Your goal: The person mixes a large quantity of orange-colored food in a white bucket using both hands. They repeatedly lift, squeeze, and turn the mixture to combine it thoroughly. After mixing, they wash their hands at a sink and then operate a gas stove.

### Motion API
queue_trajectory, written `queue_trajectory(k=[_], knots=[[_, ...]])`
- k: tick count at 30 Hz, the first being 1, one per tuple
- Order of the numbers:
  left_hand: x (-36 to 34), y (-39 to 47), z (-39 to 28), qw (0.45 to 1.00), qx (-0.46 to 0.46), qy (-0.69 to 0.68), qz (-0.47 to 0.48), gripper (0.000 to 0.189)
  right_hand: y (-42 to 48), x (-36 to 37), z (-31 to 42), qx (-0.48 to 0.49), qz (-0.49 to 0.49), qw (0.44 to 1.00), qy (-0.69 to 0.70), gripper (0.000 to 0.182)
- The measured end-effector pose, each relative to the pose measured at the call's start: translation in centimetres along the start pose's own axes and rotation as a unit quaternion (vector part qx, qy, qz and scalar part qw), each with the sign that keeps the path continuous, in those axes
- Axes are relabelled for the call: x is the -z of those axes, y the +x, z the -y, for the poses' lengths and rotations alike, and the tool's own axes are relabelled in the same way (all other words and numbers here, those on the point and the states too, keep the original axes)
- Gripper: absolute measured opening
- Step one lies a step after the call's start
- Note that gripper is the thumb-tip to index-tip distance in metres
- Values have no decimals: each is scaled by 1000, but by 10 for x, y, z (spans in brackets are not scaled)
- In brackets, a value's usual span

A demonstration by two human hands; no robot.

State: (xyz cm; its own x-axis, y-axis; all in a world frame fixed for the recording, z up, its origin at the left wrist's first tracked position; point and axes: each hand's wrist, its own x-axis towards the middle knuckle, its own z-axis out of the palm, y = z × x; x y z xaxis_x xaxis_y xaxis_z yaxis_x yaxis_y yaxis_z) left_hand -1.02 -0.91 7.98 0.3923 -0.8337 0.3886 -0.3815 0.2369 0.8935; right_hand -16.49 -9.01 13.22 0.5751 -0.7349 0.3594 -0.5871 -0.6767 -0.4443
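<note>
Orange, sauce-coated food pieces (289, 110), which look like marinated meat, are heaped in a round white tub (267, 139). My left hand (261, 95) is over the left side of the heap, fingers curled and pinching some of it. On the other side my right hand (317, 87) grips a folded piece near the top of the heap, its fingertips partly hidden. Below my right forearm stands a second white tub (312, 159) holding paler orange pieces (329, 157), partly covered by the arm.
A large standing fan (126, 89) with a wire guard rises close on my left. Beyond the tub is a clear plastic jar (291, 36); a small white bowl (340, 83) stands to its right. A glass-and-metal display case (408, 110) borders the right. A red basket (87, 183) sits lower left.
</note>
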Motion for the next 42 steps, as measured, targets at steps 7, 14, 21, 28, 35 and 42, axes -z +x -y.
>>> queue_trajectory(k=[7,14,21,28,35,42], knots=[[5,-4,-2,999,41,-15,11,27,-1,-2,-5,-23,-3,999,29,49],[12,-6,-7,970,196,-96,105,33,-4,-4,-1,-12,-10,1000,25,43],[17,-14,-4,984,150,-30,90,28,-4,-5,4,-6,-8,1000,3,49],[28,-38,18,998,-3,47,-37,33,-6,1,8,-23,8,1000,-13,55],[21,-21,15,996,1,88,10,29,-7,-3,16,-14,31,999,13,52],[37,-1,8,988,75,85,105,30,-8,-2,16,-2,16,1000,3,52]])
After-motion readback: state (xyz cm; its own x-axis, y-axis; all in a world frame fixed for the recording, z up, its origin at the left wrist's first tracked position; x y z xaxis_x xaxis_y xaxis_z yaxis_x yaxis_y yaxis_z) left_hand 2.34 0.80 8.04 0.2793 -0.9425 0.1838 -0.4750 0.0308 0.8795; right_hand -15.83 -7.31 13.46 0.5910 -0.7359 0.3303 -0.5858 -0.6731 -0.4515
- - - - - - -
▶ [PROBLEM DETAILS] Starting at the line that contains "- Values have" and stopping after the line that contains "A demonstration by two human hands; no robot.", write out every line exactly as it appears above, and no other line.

▶ [EXERCISE SOLUTION]
- Values have no decimals: each is scaled by 1000, but by 10 for x, y, z (spans in brackets are not scaled)
- In brackets, a value's usual span

A demonstration by two human hands; no robot.

The answer to this exercise has been fully stated.